Health Center News

A Note about the Flint Water Crisis

File photo.
File photo.

Many of us have been following the headlines regarding the water crisis in Flint, MI.  Our friends at the Michigan Primary Care Association have sent out a newsletter regarding the crisis. The following is an excerpt:

As the Flint Water Crisis continues to unfold, resources continue to take shape alongside the development of short, mid and long term planning. Michigan Primary Care Association reached out to the two Michigan Health Centers serving Flint residents to gain additional insight into the growing demand for testing, monitoring, education, outreach and mental health services – both now and into the unforeseeable future.

Two Michigan Health Centers serve the residents of Genesee County – Hamilton Community Health Network, Inc. and Genesee Community Health Center. Hamilton Community Health Network, a Federally Qualified Health Center, receives funding as a Community Health Center (330E) and a Public Housing Health Center (330I).  Genesee Community Health Center, also a Federally Qualified Health Center, receives funding as a Health Care for the Homeless Health Center (330H) and a Public Housing Health Center (330I).

Inside Hamilton Community Health Network, patient health is a growing concern. “We are seeing an increase in the number of patients visiting our three medical facilities affected by the water crisis,” said Cynthia Edwards, Director of Marketing and Planning for Hamilton. “At our main site, located at 2900 N. Saginaw, we show a 7 percent increase in patient visits from November 2015 to December 2015 with a 6.6 percent increase in January 2016.” Edwards adds “we are seeing an increase in patients who are requesting to have lead level blood testing along with other labs tests they are having done as well as simply coming in and requesting to have lead testing only.” 

In addition to an increase in testing, Hamilton has also seen an increase in adult and children skin rashes and a predictable increase in parental concern with their children’s well-being. “Residents of Flint are not only dealing with the physical risks associated with exposure to lead,” mentions Clarence Pierce, CEO for Hamilton, “but the economical and emotional impact from the crisis as well.
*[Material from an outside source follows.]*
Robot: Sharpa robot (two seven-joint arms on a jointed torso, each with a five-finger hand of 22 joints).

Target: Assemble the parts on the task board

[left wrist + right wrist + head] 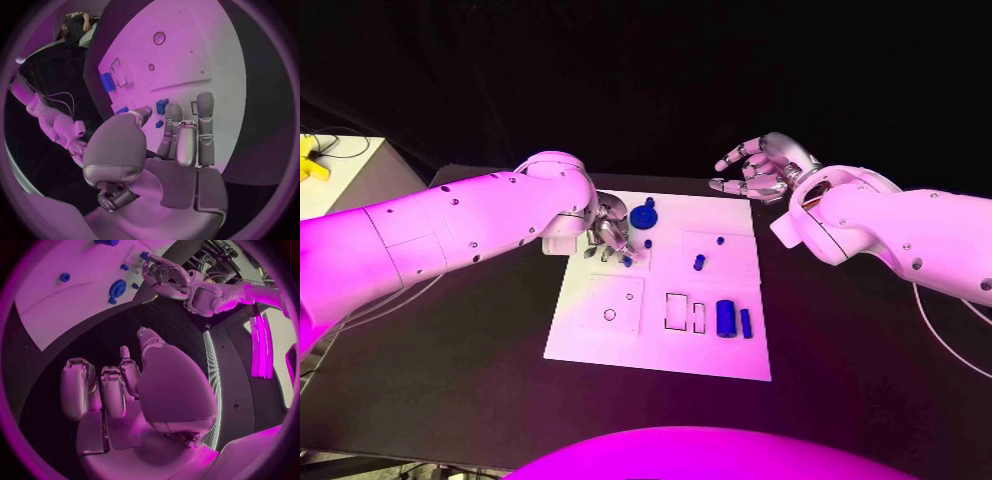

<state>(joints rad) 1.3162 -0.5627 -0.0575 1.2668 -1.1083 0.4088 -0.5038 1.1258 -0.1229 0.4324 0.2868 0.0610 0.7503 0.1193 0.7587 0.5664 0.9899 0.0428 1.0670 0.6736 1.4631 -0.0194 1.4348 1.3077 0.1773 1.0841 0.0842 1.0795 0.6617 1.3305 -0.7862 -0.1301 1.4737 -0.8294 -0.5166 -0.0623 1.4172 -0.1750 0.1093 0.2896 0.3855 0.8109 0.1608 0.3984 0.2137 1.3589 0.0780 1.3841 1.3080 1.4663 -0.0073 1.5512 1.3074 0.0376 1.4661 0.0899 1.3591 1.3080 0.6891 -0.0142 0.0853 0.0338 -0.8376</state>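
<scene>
The white task board [589,335] lies mid-table. My left hand [609,234] is low over its far left part, fingers stretched out and thumb apart. A small blue part [627,262] lies right at the fingertips [173,116], and in the left wrist view it is the small blue part [159,123] in the gap beside the thumb, not plainly gripped. A round blue part [643,215] sits just beyond the hand. My right hand [759,168] hovers past the board's far right corner, fingers apart, holding nothing.
More small blue parts [700,263] [720,240] lie mid-board. A blue cylinder [726,318] and a thin blue bar [746,322] lie near the board's front right, beside outlined slots [676,311]. A pale cabinet [358,170] stands at the far left.
</scene>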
Our providers are encountering parents who are concerned about their children, particularly the mental health of their children, now and in the future.”

In total, Hamilton has five sites serving the residents of Genesee County. At their North Pointe site, which has been largely affected by the water crisis, there was a 12.5 percent increase in patients seen from November 2015 to December 2015. Their Burton site also experienced a slight increase in patients at 8.2 percent as some residents are also on the Flint water pipeline. Hamilton anticipates the numbers will continue to grow as awareness grows and additional resources become available. The story is similar at Genesee Community Health Center where patient screening for lead testing continues to increase. “The population we serve at Genesee already has such complex needs that the water crisis just adds one more layer to the numerous issues our patients face each day,” said Honor Potvin, Interim Executive Director at Genesee Community Health Center. “Our social workers estimate they have provided therapy on water crisis related mental health issues to 400 – 600 patients over the last four weeks and our health coaches estimate providing emotional support and/or assistance obtaining bottled water and filters to over 4,000 people in the Flint area since the beginning of January.”

In addition to tracking the Blood Lead Levels of all children under the age of six who receive services at the Health Center, Genesee is sending out letters and directly contacting families to bring them in for testing while simultaneously working to educate families on the meaning of test results and the importance of continuous monitoring. “In addition to understanding what a test result means there is also a need to have families undergo continuous monitoring to ensure an increase or decrease in exposure is tracked and treated,” said Potvin. “An exposure to lead may have occurred in the past, but would not show up in a current test…monitoring is imperative at both ends of the spectrum.” In addition to working to educate and test patients, Genesee is working on securing the necessary supplies for patients, acquire additional lead testing supplies and securing funds to help get their mobile unit operational. “While we are working to becoming a water and filter distribution site, we are providing bottled water for our patients,” adds Potvin. “While we need additional lead testing supplies, we recently received a lead screening device that can provide results within three minutes with just a finger prick enabling staff to quickly identify individuals who should be prioritized for a full blood level test via venous blood draw.” Securing additional funds to get their mobile unit is imperative “as it is a key method to connect with disenfranchised and transient community members, who have surely been affected,” mentions Potvin. “This is our number one ask at this time as we work to secure the necessary resources and funding support to enable the mobile unit to be operational and out in the community providing outreach, education and testing.”

The full text of the MPCA update can be viewed at this link.

We also reached out to our friends at Direct Relief, which issued the following statement: “Direct Relief has made available up to $50,000 in emergency funding for health centers in Flint for towards testing, treatment, or other resources as needed. Our standing inventory of critical medicines and supplies have been made available to health centers during this crisis.”

We will keep you posted on this issue as developments continue.